Puisi

Jakarta Lautan Doa

Puisi HM. Nasruddin Anshoriy Ch*

Jakarta Lautan Doa

 

Jika puisi tak mampu menyempurnakan cinta, maka doa akan mengucap rindu dengan gemuruh suara samudera.

Jakarta tak pernah sepi dari mimpi, tak pernah renta oleh nista, bahkan ketika luka dan cinta telah bertemu dalam satu belanga.

Jakarta lautan doa, saat jiwa-jiwa manusia yang bersahaja dan tanpa pamrih merajut purnama, bahkan dengan para aktor ternama yang bermental buaya. Sebab doa tetaplah doa.

Doa bukanlah sandiwara, walau panggung dirancang dengan gagah dan sarat makna, sebab hanya Tuhan sendiri Sang Maha Merekayasa.

Ketika para dalang di belakang panggung sedang mereka-reka, adegan demi adegan penuh luka agar permainan semakin mempesona, nun di atas langit ada Tangan Tuhan lebih fasih dan penuh kasih yang mementaskan babak akhir dengan indah segala cerita.

Di kaki Monas, zikir mengalir dari jutaan bibir bagai ribuan banjir, Jakarta tenggelam dalam gelombang doa. Siapakah yang lebih paham hakikat gelap dibanding Sang Maha Cahaya?

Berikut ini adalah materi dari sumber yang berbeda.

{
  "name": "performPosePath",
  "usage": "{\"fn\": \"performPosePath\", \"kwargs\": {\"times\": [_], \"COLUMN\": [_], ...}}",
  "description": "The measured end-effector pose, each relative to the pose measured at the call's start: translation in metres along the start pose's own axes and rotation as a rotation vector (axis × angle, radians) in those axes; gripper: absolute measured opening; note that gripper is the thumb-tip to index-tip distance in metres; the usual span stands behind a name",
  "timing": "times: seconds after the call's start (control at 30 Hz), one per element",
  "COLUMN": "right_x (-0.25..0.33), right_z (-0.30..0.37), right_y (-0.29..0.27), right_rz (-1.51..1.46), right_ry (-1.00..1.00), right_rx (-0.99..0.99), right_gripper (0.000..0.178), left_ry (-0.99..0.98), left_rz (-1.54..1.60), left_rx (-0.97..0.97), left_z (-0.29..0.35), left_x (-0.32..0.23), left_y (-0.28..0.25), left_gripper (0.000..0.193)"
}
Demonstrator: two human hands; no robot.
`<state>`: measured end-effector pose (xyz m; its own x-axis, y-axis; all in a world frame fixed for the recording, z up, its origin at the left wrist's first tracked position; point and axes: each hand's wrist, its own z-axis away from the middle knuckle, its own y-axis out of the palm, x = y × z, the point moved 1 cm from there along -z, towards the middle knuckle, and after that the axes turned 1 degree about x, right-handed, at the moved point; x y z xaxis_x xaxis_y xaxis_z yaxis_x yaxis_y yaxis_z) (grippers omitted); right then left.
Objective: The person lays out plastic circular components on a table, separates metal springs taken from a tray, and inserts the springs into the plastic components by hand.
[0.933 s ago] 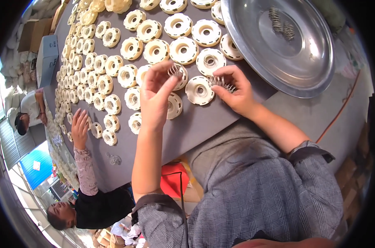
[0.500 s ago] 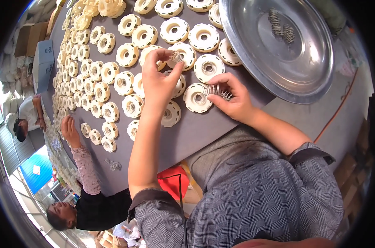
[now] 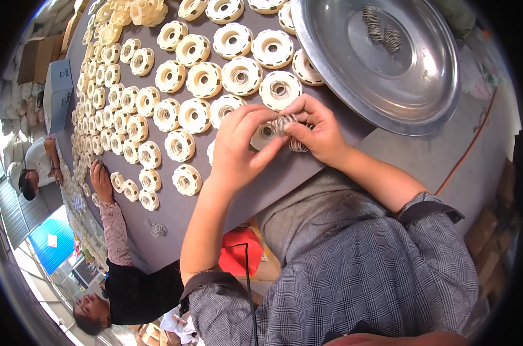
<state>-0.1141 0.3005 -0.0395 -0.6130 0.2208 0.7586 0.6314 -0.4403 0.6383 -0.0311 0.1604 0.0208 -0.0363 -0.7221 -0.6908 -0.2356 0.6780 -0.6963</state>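
Observation:
My right hand [image 3: 322,135] is closed around a bunch of metal coil springs [image 3: 297,144] above the near table edge. Pressed against the end of that bunch, the fingers of my left hand [image 3: 238,147] pinch a coil spring [image 3: 283,123]. Beneath my hands lies a cream round notched part [image 3: 263,136], mostly covered by them. Just beyond is another cream round part [image 3: 280,89] with a spring in its centre hole. Farther left, a similar part [image 3: 242,75] also has a spring in it.
A large steel basin [image 3: 353,95] with several springs stands at the right. Rows of cream round parts [image 3: 149,101] cover the grey table [image 3: 227,205]. Loose springs [image 3: 156,229] lie near its left edge. A co-worker's hand [image 3: 101,183] reaches over the parts at far left.
My left hand has come back from a round part, where a spring now sits, to the springs in my right hand. The co-worker's hand has shifted slightly.

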Motion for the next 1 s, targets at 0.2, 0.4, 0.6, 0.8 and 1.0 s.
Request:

Hanya jiwa-jiwa kerdil yang akan menggigil karena degil, sebab manusia degil hanya sanggup menggigil lantaran kerdil.

Jakarta samudera zikir, lautan cinta  menari, gelombang doa menerjang menggeliat penuh gelora, membersihkan bibir siapa saja yang berlepotan lendir.

Jakarta sudah dalam genggaman Sang Maha Perencana, maka berlututlah kalian wahai para perekayasa!

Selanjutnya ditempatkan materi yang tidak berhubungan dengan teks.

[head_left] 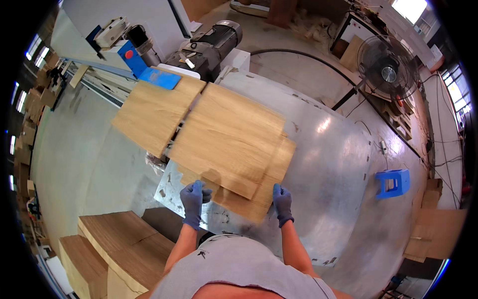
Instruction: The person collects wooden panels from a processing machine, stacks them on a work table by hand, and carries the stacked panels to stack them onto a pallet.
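Both my hands wear grey gloves with blue fingertips. My left hand [193,200] is closed at the near edge of a lower wood-grain sheet [239,205], fingertips on that edge. At its right edge my right hand [283,202] is closed too, thumb uppermost. A second wood-grain sheet [226,134] lies overlapping on top, covering most of the lower one. Beyond a narrow dark gap, another wood-grain sheet [157,109] lies to the left, its far end by the blue plate [160,78] of a machine. The sheets rest on a shiny metal table [328,164].
A motor [219,40] and a machine housing with a red button [129,54] stand at the far left. Stacked wood sheets [119,231] are at my lower left. A standing fan [388,74] is at far right, a blue stool [392,183] right of the table.
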Demonstrator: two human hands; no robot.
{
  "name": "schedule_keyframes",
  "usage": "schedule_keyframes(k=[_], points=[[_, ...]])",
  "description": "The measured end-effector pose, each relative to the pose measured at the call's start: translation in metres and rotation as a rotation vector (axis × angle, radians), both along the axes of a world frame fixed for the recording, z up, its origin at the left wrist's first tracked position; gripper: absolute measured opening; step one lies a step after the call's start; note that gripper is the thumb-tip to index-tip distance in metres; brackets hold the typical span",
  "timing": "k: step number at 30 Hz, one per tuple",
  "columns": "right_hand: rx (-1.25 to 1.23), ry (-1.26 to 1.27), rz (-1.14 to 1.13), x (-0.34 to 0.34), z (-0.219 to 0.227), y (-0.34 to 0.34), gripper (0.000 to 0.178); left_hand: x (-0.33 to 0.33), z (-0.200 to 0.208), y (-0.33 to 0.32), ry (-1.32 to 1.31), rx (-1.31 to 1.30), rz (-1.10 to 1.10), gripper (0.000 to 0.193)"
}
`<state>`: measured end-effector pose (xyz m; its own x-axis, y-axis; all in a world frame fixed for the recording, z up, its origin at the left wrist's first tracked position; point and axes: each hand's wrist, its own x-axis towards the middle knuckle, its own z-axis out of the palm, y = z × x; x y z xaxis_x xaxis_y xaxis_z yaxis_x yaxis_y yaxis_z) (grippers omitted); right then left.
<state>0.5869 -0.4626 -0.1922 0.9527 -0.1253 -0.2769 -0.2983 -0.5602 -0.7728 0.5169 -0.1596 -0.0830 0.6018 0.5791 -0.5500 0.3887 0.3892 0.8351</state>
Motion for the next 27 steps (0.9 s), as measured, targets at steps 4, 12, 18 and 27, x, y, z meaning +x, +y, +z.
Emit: schedule_keyframes(k=[4, 12, 18, 27], points=[[0.311, -0.102, -0.118, 0.026, -0.003, 0.016, 0.045, 0.007, 0.004, 0.020, -0.159, 0.360, 0.059, 0.023], [-0.192, -0.098, -0.175, 0.027, 0.018, 0.056, 0.094, 0.033, -0.046, 0.119, -0.292, 0.664, 0.304, 0.034], [0.176, -0.076, -0.081, 0.029, -0.007, 0.020, 0.086, 0.063, -0.034, 0.161, -0.491, -0.339, 0.286, 0.046], [0.596, -0.176, -0.081, 0.014, 0.000, 0.019, 0.048, 0.064, -0.071, 0.157, -0.537, -0.464, 0.173, 0.043]])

Jakarta lautan doa, samudera zikir, karena itu berhentilah menabur dusta dan tipu-daya, memelintir ayat-ayat suci dengan nyinyir.

Berpikir! Berpikir! Bertakbir!

 

Gus Nas
Gus Nas

*HM. Nasruddin Anshoriy Ch atau biasa dipanggil Gus Nas mulai menulis puisi sejak masih SMP pada tahun 1979. Tahun 1983, puisinya yang mengritik Orde Baru sempat membuat heboh Indonesia dan melibatkan Emha Ainun Nadjib, HB. Jassin, Mochtar Lubis, WS. Rendra dan Sapardi Djoko Damono menulis komentarnya di berbagai koran nasional. Tahun 1984 mendirikan Lingkaran Sastra Pesantren dan Teater Sakral di Pesantren Tebuireng, Jombang. Pada tahun itu pula tulisannya berupa puisi, esai dan kolom mulai menghiasi halaman berbagai koran dan majalah nasional, seperti Horison, Prisma, Kompas, Sinar Harapan dll.

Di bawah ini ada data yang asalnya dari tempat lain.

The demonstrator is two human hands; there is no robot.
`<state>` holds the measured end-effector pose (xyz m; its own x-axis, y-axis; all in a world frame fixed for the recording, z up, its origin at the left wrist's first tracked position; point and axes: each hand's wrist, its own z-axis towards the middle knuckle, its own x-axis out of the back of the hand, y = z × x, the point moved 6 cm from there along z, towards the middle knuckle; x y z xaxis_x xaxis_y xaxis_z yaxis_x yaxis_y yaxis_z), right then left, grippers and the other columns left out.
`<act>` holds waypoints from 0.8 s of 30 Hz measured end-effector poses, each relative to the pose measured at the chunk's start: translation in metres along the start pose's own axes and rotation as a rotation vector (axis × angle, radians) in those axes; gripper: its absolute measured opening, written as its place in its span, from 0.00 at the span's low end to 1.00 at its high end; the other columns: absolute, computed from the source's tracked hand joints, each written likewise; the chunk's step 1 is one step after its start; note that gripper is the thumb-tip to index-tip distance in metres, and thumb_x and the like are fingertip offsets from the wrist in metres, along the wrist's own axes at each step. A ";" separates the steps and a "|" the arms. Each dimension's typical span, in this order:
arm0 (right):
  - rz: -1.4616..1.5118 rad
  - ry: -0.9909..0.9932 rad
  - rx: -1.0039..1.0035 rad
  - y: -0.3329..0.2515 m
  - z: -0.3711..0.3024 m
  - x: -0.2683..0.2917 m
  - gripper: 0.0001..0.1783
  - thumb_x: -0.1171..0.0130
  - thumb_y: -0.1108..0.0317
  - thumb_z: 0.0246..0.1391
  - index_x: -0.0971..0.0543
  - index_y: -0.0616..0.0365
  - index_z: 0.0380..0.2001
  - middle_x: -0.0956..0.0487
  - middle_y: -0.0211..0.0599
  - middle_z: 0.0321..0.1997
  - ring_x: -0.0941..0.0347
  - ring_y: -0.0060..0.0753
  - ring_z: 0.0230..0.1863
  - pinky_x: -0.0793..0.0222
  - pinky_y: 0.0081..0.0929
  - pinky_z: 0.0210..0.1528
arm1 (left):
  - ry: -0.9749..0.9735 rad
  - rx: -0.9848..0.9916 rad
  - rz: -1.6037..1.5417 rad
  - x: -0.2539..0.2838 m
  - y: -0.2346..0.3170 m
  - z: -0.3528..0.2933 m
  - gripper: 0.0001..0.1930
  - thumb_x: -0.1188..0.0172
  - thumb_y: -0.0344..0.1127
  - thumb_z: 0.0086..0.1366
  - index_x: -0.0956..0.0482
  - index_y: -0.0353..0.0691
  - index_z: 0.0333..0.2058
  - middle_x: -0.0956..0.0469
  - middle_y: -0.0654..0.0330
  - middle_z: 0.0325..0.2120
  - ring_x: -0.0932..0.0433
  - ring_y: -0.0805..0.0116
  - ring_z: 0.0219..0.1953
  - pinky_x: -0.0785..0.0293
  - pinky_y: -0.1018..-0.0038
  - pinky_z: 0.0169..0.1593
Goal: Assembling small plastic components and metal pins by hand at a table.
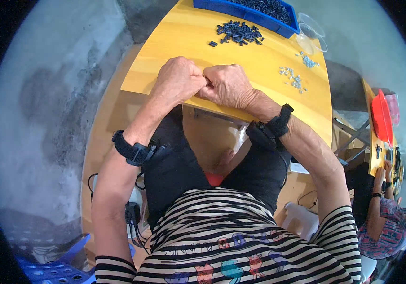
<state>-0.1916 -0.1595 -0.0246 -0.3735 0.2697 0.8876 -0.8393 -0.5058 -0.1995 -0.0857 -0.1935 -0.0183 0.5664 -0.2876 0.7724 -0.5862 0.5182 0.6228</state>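
Note:
My left hand [178, 79] and my right hand [227, 85] meet over the near edge of a yellow table [174, 38]. Both are closed, fingers curled in and pressed against each other. Whatever they pinch is hidden by the fingers; only a small dark spot shows where they meet. Beyond them lies a loose pile of small black cylindrical parts [241, 33]. To the right of my right hand are small pale parts [294, 78] in a scattered group, with a bluish cluster [310, 61] of small parts farther back.
A blue tray [286, 29] full of black parts stands at the far edge, with clear plastic cups [311, 38] beside it. A wall [56, 94] rises on the left. At right, another person [387, 222] sits by a second table with a red basin [381, 116]. A blue plastic basket [56, 272] is at lower left.

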 end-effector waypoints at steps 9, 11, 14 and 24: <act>0.040 -0.008 -0.026 -0.014 -0.016 -0.002 0.17 0.46 0.54 0.46 0.26 0.58 0.18 0.24 0.47 0.17 0.26 0.50 0.21 0.29 0.43 0.25 | 0.097 -0.069 0.033 -0.006 0.002 -0.017 0.08 0.41 0.33 0.42 0.24 0.33 0.15 0.27 0.50 0.15 0.28 0.56 0.19 0.32 0.65 0.25; -0.010 -0.030 0.005 -0.014 -0.020 -0.002 0.17 0.46 0.54 0.46 0.26 0.58 0.18 0.24 0.48 0.17 0.25 0.51 0.21 0.29 0.43 0.26 | 0.092 -0.053 0.044 -0.010 0.007 -0.018 0.08 0.42 0.34 0.42 0.24 0.33 0.15 0.27 0.49 0.15 0.28 0.55 0.19 0.32 0.64 0.25; -0.038 -0.056 0.042 -0.013 -0.023 -0.003 0.17 0.46 0.54 0.46 0.26 0.58 0.18 0.25 0.48 0.17 0.25 0.51 0.21 0.29 0.43 0.26 | 0.084 -0.064 0.015 -0.014 0.005 -0.018 0.09 0.42 0.34 0.42 0.24 0.33 0.15 0.27 0.49 0.15 0.28 0.53 0.19 0.32 0.63 0.25; 0.070 0.097 -0.061 -0.003 -0.023 0.002 0.17 0.45 0.54 0.45 0.27 0.57 0.17 0.24 0.48 0.18 0.25 0.51 0.21 0.29 0.43 0.27 | 0.121 -0.157 0.104 -0.009 0.016 -0.003 0.09 0.42 0.35 0.43 0.22 0.35 0.16 0.26 0.49 0.16 0.26 0.52 0.21 0.31 0.62 0.26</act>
<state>-0.1990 -0.1392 -0.0319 -0.4660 0.3151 0.8268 -0.8312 -0.4763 -0.2869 -0.0986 -0.1803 -0.0159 0.5784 -0.1321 0.8050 -0.5534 0.6616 0.5061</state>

Tahun 1987 menjadi Pembicara di Forum Puisi Indonesia di TIM dan Pembicara di Third’s South East Asian Writers Conference di National University of Singapore. Tahun 1991 puisinya berjudul Midnight Man terpilih sebagai puisi terbaik dalam New Voice of Asia dan dimuat di Majalah Solidarity, Philippines. Tahun 1995 meraih penghargaan sebagai penulis puisi terbaik versi pemirsa dalam rangka 50 Tahun Indonesia Merdeka yang diselenggarakan oleh ANTV dan Harian Republika.

Menulis sejumlah buku, antara lain berjudul Berjuang Dari Pinggir (LP3ES Jakarta), Kearifan Lingkungan Budaya Jawa (Obor Indonesia), Strategi Kebudayaan (Unibraw Press Malang), Bangsa Gagal (LKiS). Pernah menjadi peneliti sosial-budaya di LP3ES, P3M, dan peneliti lepas di LIPI. Menjadi konsultan manajemen. Menjadi Produser sejumlah film bersama Deddy Mizwar.

Sejak tahun 2004 memilih tinggal di puncak gunung yang dikepung oleh hutan jati di kawasan Pegunungan Sewu di Selatan makam Raja-Raja Jawa di Imogiri sebagai Pengasuh Pesan Trend Budaya Ilmu Giri. Tahun 2008 menggagas dan mendeklarasikan berdirinya Desa Kebangsaan di kawasan Pegunungan Sewu bersama sejumlah tokoh nasional. Tahun 2013 menjadi Pembicara Kunci pada World Culture Forum yang diselenggarakan Kemendikbud dan UNESCO di Bali.